Boyle is director of electricity policy at Energy Innovation, a nonpartisan climate policy think tank. Pointing to an interactive map from the Smart Electric Power Alliance, he notes that more than 40 U.S. utilities have announced some sort of carbon reduction plan. But utility hype for a “net carbon neutral” goal, like Duke’s, or a “low- to no-carbon” plan, like Southern Company’s, should be taken with a big-rig truckload of salt.

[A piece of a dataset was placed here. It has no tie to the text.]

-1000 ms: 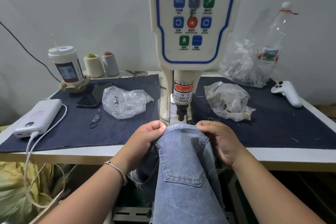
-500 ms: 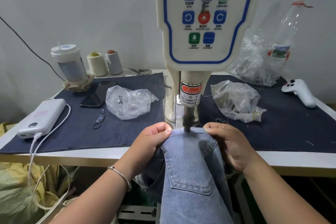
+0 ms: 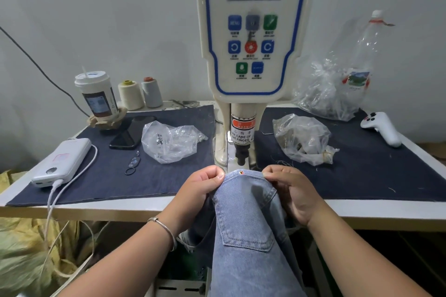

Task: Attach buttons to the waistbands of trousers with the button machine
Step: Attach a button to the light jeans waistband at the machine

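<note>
Light blue denim trousers (image 3: 248,229) hang from the table's front edge, back pocket facing me. Their waistband (image 3: 243,176) lies under the black punch (image 3: 241,155) of the cream button machine (image 3: 253,31). A small metal button (image 3: 241,172) with a red glint sits on the waistband just below the punch, which is raised off the cloth. My left hand (image 3: 201,188) pinches the waistband's left side. My right hand (image 3: 293,190) pinches its right side.
Dark denim mats (image 3: 101,176) cover the table on both sides of the machine. Left: a power bank (image 3: 62,161) with cable, a phone (image 3: 131,134), a plastic bag (image 3: 171,141), a cup (image 3: 96,96), two thread cones (image 3: 140,93). Right: plastic bags (image 3: 301,141), a bottle (image 3: 362,65), a white controller (image 3: 383,129).
The punch, down on the waistband half a second ago, has risen, and a button now shows on the cloth. Both hands keep their grip. The camera view has tilted up.
</note>
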### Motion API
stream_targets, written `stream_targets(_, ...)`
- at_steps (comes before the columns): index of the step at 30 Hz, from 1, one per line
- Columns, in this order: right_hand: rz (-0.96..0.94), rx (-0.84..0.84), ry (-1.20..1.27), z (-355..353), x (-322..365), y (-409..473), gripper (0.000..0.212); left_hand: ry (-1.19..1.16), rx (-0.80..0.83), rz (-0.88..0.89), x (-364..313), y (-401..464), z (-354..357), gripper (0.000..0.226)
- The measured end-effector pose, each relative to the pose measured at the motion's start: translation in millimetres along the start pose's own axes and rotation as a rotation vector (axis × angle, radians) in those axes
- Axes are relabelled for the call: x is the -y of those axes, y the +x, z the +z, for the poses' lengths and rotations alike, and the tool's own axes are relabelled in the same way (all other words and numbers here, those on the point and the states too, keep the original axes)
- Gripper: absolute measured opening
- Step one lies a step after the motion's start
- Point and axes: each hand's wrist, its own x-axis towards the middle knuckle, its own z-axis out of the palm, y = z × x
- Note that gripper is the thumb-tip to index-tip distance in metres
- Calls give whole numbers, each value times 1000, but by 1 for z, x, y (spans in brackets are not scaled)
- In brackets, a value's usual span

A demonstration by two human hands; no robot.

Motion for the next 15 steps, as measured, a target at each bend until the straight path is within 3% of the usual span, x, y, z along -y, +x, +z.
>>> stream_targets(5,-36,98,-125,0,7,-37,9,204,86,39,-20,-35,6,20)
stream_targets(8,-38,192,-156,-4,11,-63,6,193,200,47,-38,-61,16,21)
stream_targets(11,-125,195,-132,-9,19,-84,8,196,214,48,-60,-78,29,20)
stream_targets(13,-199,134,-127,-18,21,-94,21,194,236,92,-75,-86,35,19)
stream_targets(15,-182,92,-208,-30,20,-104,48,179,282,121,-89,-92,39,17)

According to Boyle, replacing many of the big Southeastern utilities’ coal-fired power with renewables now would be one-fourth cheaper than letting the carbon-spewing dinosaurs run for their operational lifetime. Yet Duke and Southern Company are planning on keeping coal plants running for another three decades or longer, sabotaging the urgent battle to head off the worst impacts of the climate crisis.
He also calls out Duke, Southern Company and the TVA as poster children for “the national blind faith in gas” manifested in utilities’ plans for $120 billion in new gas plants and pipelines. All but 10 percent of that polluting, climate-warping infrastructure, Boyle says, can be avoided with a clean energy portfolio of wind, solar, efficiency, demand response and storage.
In the past three years, state governments have handed out more than $15 billion in ratepayer-financed bailouts of failing coal and nuclear plants. If utilities win regulators’ approval for a huge fleet of unneeded natural gas plants, expect utilities to come calling for more bailouts as the rapidly falling cost of renewables renders those facilities “uneconomic,” to use the industry’s euphemism.
“There’s simply no good reason for utilities in the Southeast U.S. to keep burning coal and building new gas [plants] when they have an abundance of compellingly cheap solar energy resources at hand,” Boyle concludes. “So what are these utilities waiting for?”
We wonder the same thing.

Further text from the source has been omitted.